- **EXERCISE OBJECTIVE**
Omit every picture and return the rest of the data unaltered.

----

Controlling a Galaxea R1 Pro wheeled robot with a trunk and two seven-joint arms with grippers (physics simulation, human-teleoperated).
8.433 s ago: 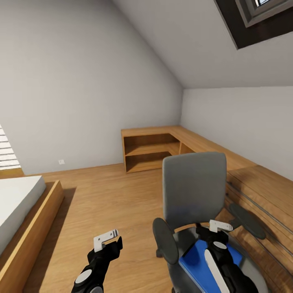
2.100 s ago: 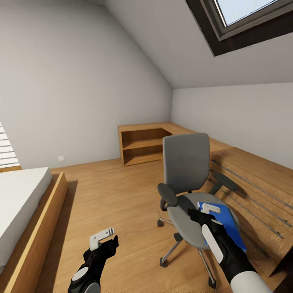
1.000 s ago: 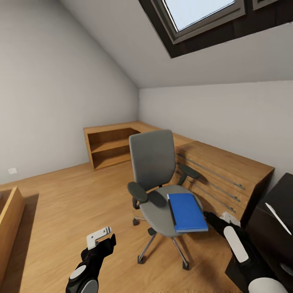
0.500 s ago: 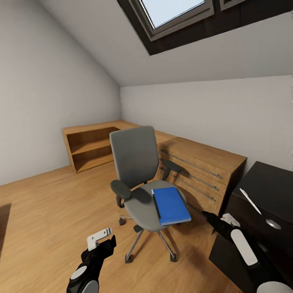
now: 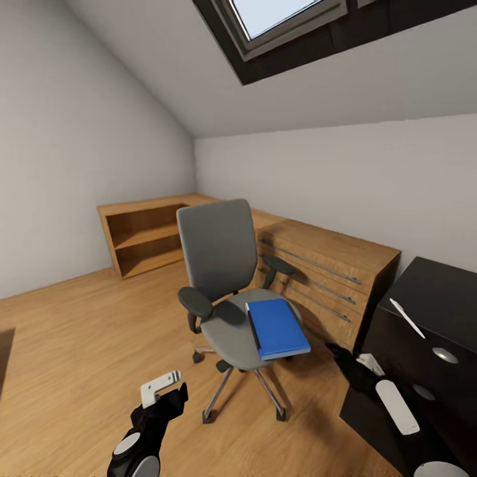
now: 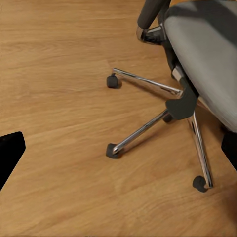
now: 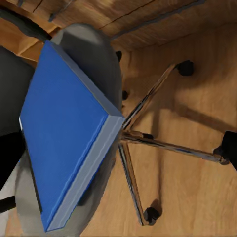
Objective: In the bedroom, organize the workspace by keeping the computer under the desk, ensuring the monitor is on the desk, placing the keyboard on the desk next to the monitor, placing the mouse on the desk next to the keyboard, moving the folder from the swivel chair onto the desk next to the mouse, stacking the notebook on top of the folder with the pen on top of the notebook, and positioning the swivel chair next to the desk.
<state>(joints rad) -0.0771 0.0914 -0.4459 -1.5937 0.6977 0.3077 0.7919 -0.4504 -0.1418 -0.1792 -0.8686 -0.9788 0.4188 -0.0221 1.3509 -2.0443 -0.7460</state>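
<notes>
Folder lies flat on the swivel chair seat, ungrasped, right gripper near it, jaw width unclear.

Folder released, right arm withdrawn.

The glossy black desk is cut off at the head view's 3 to 4 o'clock edge. A thin white object on it is too small to identify. The right gripper's jaw opening is unreadable. The dark-framed skylight is cropped at 12 o'clock.
</notes>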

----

- **ANSWER TO THE EXERCISE**
Controlling a Galaxea R1 Pro wheeled robot with a trunk and two seven-joint arms with grippers (physics simulation, human-teleoperated).
8.433 s ago: 
2.100 s ago: 
1.000 s ago: 
0.500 s ago: 
now: 
now: 
now: 
Objective: In the bedroom, organize the workspace by keeping the computer under the desk, ensuring the monitor is on the desk, placing the keyboard on the desk next to the monitor, placing the mouse on the desk next to the keyboard, moving the folder from the swivel chair onto the desk next to the mouse, stacking the notebook on top of the folder with the pen on top of the notebook, and positioning the swivel chair next to the desk.
<state>(joints rad) -0.0771 0.0914 -0.4459 -1.5937 0.6977 0.3077 0.7919 -0.4504 -0.1418 -0.1792 -0.8686 -0.9788 0.4188 -0.0221 1.3509 -2.0443 -0.7460</state>
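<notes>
Folder lies flat on the swivel chair seat, ungrasped, right gripper near it, jaw width unclear.

Folder released, right arm withdrawn.

The glossy black desk is cut off at the head view's 3 to 4 o'clock edge. A thin white object on it is too small to identify. The right gripper's jaw opening is unreadable. The dark-framed skylight is cropped at 12 o'clock.
</notes>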

No additional output is expected.